Exercise directions: Each of the lines below must be restated exactly.

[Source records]
++++++++

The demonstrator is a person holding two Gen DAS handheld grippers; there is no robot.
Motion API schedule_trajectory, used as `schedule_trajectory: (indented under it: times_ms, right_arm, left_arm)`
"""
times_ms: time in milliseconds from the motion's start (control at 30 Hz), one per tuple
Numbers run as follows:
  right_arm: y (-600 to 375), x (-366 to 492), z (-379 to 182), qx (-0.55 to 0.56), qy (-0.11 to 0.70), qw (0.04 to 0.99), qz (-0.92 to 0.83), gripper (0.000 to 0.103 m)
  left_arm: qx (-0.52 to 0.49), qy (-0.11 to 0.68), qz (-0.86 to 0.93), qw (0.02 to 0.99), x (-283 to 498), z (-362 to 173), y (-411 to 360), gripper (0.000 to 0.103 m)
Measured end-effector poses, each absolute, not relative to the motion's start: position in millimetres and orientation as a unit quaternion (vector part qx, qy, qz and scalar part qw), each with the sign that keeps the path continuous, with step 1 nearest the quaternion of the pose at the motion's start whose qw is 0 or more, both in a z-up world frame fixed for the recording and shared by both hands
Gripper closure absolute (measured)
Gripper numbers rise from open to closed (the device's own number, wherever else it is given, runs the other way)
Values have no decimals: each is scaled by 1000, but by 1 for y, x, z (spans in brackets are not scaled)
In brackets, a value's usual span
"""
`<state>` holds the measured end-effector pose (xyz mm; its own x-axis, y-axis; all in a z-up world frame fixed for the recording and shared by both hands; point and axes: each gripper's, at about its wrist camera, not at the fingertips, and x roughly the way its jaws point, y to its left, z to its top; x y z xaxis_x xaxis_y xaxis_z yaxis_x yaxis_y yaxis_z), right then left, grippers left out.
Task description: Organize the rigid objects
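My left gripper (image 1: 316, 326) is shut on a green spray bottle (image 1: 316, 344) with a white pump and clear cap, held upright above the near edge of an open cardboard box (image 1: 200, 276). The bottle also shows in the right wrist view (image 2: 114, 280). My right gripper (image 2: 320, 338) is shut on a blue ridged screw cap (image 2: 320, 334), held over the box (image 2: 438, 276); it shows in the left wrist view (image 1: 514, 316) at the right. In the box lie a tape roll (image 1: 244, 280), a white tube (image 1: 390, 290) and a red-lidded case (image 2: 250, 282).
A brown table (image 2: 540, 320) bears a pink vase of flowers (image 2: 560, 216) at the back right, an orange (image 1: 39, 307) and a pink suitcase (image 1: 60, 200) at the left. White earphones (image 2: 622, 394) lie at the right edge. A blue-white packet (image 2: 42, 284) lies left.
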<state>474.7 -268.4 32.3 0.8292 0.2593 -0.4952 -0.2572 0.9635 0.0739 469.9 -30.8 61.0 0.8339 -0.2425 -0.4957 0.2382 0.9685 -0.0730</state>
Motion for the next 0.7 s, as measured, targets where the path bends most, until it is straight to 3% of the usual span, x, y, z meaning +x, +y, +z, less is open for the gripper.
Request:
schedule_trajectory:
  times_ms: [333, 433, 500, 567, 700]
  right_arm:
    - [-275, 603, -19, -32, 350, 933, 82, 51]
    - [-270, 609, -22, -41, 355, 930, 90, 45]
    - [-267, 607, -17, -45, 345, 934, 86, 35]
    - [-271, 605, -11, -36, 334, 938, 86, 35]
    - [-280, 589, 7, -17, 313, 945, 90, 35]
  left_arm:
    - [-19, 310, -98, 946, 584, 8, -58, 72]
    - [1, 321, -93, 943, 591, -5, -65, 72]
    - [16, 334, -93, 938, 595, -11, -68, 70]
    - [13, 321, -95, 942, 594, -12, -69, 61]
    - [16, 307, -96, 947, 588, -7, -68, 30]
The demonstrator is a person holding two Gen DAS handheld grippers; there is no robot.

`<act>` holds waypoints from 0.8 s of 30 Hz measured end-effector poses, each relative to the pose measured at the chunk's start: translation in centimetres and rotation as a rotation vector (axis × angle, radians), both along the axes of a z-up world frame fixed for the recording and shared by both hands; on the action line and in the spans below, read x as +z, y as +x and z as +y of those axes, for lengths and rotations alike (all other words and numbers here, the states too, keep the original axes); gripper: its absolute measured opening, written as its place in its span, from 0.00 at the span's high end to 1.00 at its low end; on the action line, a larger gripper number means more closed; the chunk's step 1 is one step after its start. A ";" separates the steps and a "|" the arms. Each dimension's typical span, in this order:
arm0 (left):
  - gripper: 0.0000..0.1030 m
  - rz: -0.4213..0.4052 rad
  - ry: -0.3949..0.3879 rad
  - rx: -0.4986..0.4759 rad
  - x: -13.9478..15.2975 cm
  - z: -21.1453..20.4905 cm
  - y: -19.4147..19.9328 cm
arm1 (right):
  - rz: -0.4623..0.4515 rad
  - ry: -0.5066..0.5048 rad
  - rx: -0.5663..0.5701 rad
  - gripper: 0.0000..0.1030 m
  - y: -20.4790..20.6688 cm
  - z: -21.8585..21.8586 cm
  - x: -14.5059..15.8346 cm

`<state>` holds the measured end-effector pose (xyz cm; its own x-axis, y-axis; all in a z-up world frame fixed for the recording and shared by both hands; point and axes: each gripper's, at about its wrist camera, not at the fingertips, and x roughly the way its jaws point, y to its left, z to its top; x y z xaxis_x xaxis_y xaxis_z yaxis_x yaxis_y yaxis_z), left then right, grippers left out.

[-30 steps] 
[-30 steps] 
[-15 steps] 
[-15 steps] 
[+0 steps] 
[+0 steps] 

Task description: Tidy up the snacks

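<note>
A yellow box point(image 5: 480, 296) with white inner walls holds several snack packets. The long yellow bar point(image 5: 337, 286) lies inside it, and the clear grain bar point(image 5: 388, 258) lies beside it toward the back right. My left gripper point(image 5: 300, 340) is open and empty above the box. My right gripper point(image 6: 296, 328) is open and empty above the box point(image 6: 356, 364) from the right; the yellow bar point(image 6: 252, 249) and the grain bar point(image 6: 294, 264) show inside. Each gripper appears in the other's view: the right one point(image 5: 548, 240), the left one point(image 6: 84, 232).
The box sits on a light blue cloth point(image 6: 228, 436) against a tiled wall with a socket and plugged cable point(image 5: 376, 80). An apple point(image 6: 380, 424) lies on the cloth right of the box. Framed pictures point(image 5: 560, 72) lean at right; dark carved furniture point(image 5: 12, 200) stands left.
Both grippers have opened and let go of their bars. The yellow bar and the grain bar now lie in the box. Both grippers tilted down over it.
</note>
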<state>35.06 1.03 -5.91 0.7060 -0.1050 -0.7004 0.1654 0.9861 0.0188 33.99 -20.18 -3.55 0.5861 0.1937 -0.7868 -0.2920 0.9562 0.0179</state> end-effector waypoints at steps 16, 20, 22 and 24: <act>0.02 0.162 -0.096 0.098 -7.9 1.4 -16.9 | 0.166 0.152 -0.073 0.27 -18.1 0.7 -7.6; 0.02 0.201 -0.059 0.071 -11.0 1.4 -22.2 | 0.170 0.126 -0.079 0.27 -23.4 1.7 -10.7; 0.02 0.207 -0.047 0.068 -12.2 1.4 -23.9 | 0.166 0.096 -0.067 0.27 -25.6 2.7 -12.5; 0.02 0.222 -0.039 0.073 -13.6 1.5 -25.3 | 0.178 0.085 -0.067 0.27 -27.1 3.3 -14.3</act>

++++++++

Reply:
The demonstrator is a person holding two Gen DAS handheld grippers; there is no robot.
Motion API schedule_trajectory, used as `schedule_trajectory: (indented under it: times_ms, right_arm, left_arm)`
"""
times_ms: time in milliseconds from the motion's start (control at 30 Hz), one per tuple
Numbers run as follows:
  right_arm: y (-600 to 375), x (-366 to 492), z (-379 to 182), qx (-0.55 to 0.56), qy (-0.11 to 0.70), qw (0.04 to 0.99), qz (-0.92 to 0.83), gripper (0.000 to 0.103 m)
  left_arm: qx (-0.52 to 0.49), qy (-0.11 to 0.68), qz (-0.86 to 0.93), qw (0.02 to 0.99), x (-283 to 498), z (-362 to 173), y (-411 to 360), gripper (0.000 to 0.103 m)
Measured end-effector poses, each absolute, not relative to the motion's start: position in millimetres and orientation as a unit quaternion (vector part qx, qy, qz and scalar part qw), each with the sign that keeps the path continuous, with step 1 nearest the quaternion of the pose at the motion's start whose qw is 0 or more, both in a z-up world frame fixed for the recording and shared by both hands
Gripper closure absolute (measured)
Gripper numbers rise from open to closed (the device's own number, wherever else it is given, runs the other way)
Values have no decimals: each is scaled by 1000, but by 1 for y, x, z (spans in brackets are not scaled)
In brackets, a value's usual span
"""
`<state>` holds the measured end-effector pose (xyz mm; its own x-axis, y-axis; all in a z-up world frame fixed for the recording and shared by both hands; point and axes: each gripper's, at about its wrist camera, not at the fingertips, and x roughly the way its jaws point, y to its left, z to its top; x y z xaxis_x xaxis_y xaxis_z yaxis_x yaxis_y yaxis_z), right then left, grippers left out.
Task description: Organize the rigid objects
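My left gripper (image 1: 316, 326) is shut on a green spray bottle (image 1: 316, 344) with a white pump and clear cap, held upright above the near edge of an open cardboard box (image 1: 200, 276). The bottle also shows in the right wrist view (image 2: 114, 280). My right gripper (image 2: 320, 338) is shut on a blue ridged screw cap (image 2: 320, 334), held over the box (image 2: 438, 276); it shows in the left wrist view (image 1: 514, 316) at the right. In the box lie a tape roll (image 1: 244, 280), a white tube (image 1: 390, 290) and a red-lidded case (image 2: 250, 282).
A brown table (image 2: 540, 320) bears a pink vase of flowers (image 2: 560, 216) at the back right, an orange (image 1: 39, 307) and a pink suitcase (image 1: 60, 200) at the left. White earphones (image 2: 622, 394) lie at the right edge. A blue-white packet (image 2: 42, 284) lies left.
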<state>474.7 -268.4 32.3 0.8292 0.2593 -0.4952 -0.2572 0.9635 0.0739 469.9 -30.8 61.0 0.8339 -0.2425 -0.4957 0.2382 0.9685 -0.0730</state>
Motion for the next 0.7 s, as measured, targets where the path bends most, until it is straight to 3% of the usual span, x, y, z meaning +x, +y, +z, less is open for the gripper.
Request:
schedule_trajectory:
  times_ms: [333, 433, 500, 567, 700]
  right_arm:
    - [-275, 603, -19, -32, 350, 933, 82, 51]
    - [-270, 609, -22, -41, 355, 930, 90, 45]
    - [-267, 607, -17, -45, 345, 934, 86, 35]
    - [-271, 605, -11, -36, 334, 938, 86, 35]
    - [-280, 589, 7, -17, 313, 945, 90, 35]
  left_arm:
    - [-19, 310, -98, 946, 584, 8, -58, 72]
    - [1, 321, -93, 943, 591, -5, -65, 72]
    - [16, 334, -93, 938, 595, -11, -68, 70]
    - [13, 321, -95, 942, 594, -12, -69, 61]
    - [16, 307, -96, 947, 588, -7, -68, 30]
The demonstrator is a person holding two Gen DAS handheld grippers; there is no robot.

`<act>` holds waypoints from 0.8 s of 30 Hz measured end-effector poses, each relative to the pose measured at the chunk's start: translation in centimetres and rotation as a rotation vector (axis × angle, radians), both along the axes of a z-up world frame fixed for the recording and shared by both hands; on the action line and in the spans below, read x as +z, y as +x and z as +y of those axes, for lengths and rotations alike (all other words and numbers here, the states too, keep the original axes); gripper: its absolute measured opening, written as its place in its span, from 0.00 at the span's high end to 1.00 at its low end; on the action line, a larger gripper number means more closed; the chunk's step 1 is one step after its start. A ";" separates the steps and a "|" the arms. Each dimension's typical span, in this order:
arm0 (left):
  - gripper: 0.0000..0.1030 m
  - rz: -0.4213..0.4052 rad
  - ry: -0.3949..0.3879 rad
  - rx: -0.4986..0.4759 rad
  - x: -13.9478..15.2975 cm
  - z: -21.1453..20.4905 cm
  - y: -19.4147..19.9328 cm
arm1 (right):
  - rz: -0.4623..0.4515 rad
  - ry: -0.5066..0.5048 rad
  - rx: -0.5663..0.5701 rad
  - gripper: 0.0000..0.1030 m
  - y: -20.4790..20.6688 cm
  - z: -21.8585..21.8586 cm
  - x: -14.5059..15.8346 cm

`<state>` holds the measured end-effector pose (xyz cm; its own x-axis, y-axis; all in a z-up world frame fixed for the recording and shared by both hands; point and axes: each gripper's, at about its wrist camera, not at the fingertips, and x roughly the way its jaws point, y to its left, z to its top; x y z xaxis_x xaxis_y xaxis_z yaxis_x yaxis_y yaxis_z), left then right, grippers left out.

[-30 steps] 
[-30 steps] 
[-15 steps] 
[-15 steps] 
[+0 steps] 
[+0 steps] 

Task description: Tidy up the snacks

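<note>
A yellow box point(image 5: 480, 296) with white inner walls holds several snack packets. The long yellow bar point(image 5: 337, 286) lies inside it, and the clear grain bar point(image 5: 388, 258) lies beside it toward the back right. My left gripper point(image 5: 300, 340) is open and empty above the box. My right gripper point(image 6: 296, 328) is open and empty above the box point(image 6: 356, 364) from the right; the yellow bar point(image 6: 252, 249) and the grain bar point(image 6: 294, 264) show inside. Each gripper appears in the other's view: the right one point(image 5: 548, 240), the left one point(image 6: 84, 232).
The box sits on a light blue cloth point(image 6: 228, 436) against a tiled wall with a socket and plugged cable point(image 5: 376, 80). An apple point(image 6: 380, 424) lies on the cloth right of the box. Framed pictures point(image 5: 560, 72) lean at right; dark carved furniture point(image 5: 12, 200) stands left.
Both grippers have opened and let go of their bars. The yellow bar and the grain bar now lie in the box. Both grippers tilted down over it.
</note>
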<state>35.06 1.03 -5.91 0.7060 -0.1050 -0.7004 0.1654 0.9861 0.0188 33.99 -20.18 -3.55 0.5861 0.1937 -0.7868 -0.2920 0.9562 0.0179</state> end-effector waypoints at steps 16, 20, 22 and 24: <act>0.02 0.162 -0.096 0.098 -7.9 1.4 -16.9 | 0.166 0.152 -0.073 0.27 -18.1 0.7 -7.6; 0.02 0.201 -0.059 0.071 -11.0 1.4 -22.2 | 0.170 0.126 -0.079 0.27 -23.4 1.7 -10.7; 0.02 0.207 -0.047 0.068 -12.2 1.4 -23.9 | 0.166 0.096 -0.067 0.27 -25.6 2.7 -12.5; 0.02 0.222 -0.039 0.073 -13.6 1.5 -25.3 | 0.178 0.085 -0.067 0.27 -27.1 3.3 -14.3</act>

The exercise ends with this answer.